Napoleon and Hitler: A Comparative Biography by Seward Desmond

Napoleon and Hitler: A Comparative Biography by Seward Desmond

Author:Seward, Desmond [Seward, Desmond]
Language: eng
Format: mobi, epub
ISBN: 0094765804
Publisher: Thistle Publishing
Published: 2013-06-23T23:00:00+00:00


All methods formerly usual were upset by Bonaparte’s luck and boldness, and first rate powers almost wiped out at a blow.

Clausewitz, Vom Kriege

Before the war, and still more during the conquest of the West, Hitler came to appear a gigantic figure, combining the strategy of a Napoleon with the cunning of a Machiavelli and the fanatical fervour of a Mahomet.

Sir Basil Liddell Hart, The Other Side of the Hill

6

The Conquest of Europe

Napoleon conquered what was later Germany in 1805, Hitler overran France in 1940. Both smashed coalitions whose armies had appeared to have overwhelming superiority. These unexpected, complete victories made the Emperor and the Führer masters of Europe. Each was intoxicated by his success, yielding to unbridled ambition.

Marshal Alexandre Berthier, the son of an engineer who had been ennobled by Louis XV and himself a sapper, is recognized as one of the greatest staff officers in history. He was both a genius and a dogsbody. While Napoleon was his own chief military planner – crouched over or even lying on his maps with a pair of dividers (spaced to cover 22 to 25 miles, the distance infantry could march in a day), marking his divisions by coloured pins which he moved so as to know where they would be at any given moment, only issuing orders after the most meticulous calculations – the provider of maps and everything else was Berthier, who knew the strength and position of every unit. During one campaign he is said to have gone without sleep for nearly a fortnight. He was so much under his master’s spell, that guilty at having deserted in 1814 and not daring to rejoin him, he eventually threw himself out of a window.
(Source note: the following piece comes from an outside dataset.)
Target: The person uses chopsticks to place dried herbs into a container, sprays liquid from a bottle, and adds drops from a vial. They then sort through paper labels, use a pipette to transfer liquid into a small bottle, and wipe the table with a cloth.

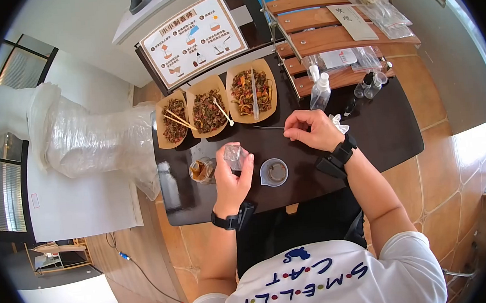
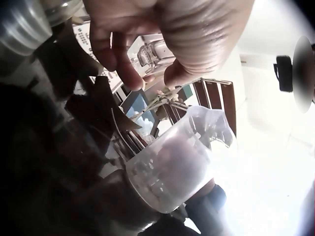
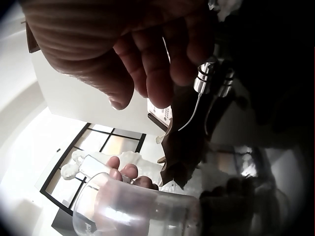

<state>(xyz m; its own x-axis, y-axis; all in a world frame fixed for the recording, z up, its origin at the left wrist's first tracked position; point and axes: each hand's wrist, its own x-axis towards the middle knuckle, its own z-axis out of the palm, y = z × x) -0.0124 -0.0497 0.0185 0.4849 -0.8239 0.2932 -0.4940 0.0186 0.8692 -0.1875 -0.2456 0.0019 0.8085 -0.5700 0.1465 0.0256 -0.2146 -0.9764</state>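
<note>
My left hand (image 1: 234,177) grips a small square clear glass bottle (image 1: 235,156) over the table; the left wrist view shows its neck (image 2: 145,56). My right hand (image 1: 316,129) hangs low over the table with fingers loosely curled. Close by its fingertips, in the right wrist view, is a silver spray pump (image 3: 203,78) with a thin bent tube (image 3: 192,113). From above, that tube (image 1: 268,127) points left and the pump is hidden by the hand. A translucent measuring cup (image 1: 266,178) stands between the hands. Left of the left hand stands a glass jar (image 1: 199,170) with brownish contents.
Several paper trays (image 1: 270,110) of dried herbs line the back, with sticks and tweezers (image 1: 254,94) on them. Spray bottles (image 1: 321,92) and small bottles (image 1: 369,86) stand at the back right before a wooden rack (image 1: 312,20). A crumpled tissue (image 1: 339,123) lies behind the right hand.
</note>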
General Alfred Jodl and the future Marshal Wilhelm Keitel together constituted a species of joint Berthier. Jodl, originally an artilleryman, was a Bavarian of bourgeois background with intellectual tastes. Too intelligent not to question Hitler’s wilder fantasies, he was totally dominated by him, often cynically agreeing for the sake of peace and quiet. Nevertheless, he could plan anything. (He was to plan the brilliantly successful invasion and conquest of Yugoslavia.) Keitel, a Hanoverian country gentleman whose family had fought against the Prussians in 1866, was also a gunner but not so clever as Jodl. ‘From an honourable, soldierly respectable general he had developed in the course of years into a servile flatterer,’ comments Speer. ‘Basically Keitel hated his own weaknesses; but the hopelessness of any dispute with Hitler had ultimately brought him to the point of not even trying to form his own opinion.’ So enslaved was he that when his master staggered to his feet after the bomb attempt of 1944 he embraced him, crying, ‘My Führer, my Führer, you’re alive!’ (It was Keitel who gave Hitler the title Grösster Feldherr aller Zeiten – ‘Greatest War Lord of All Time’; abbreviated to ‘Gröfaz’, it became a sarcastic nickname at Wehrmacht headquarters during the war’s later stages.) Together Jodl and Keitel enabled the Führer to function as a commander.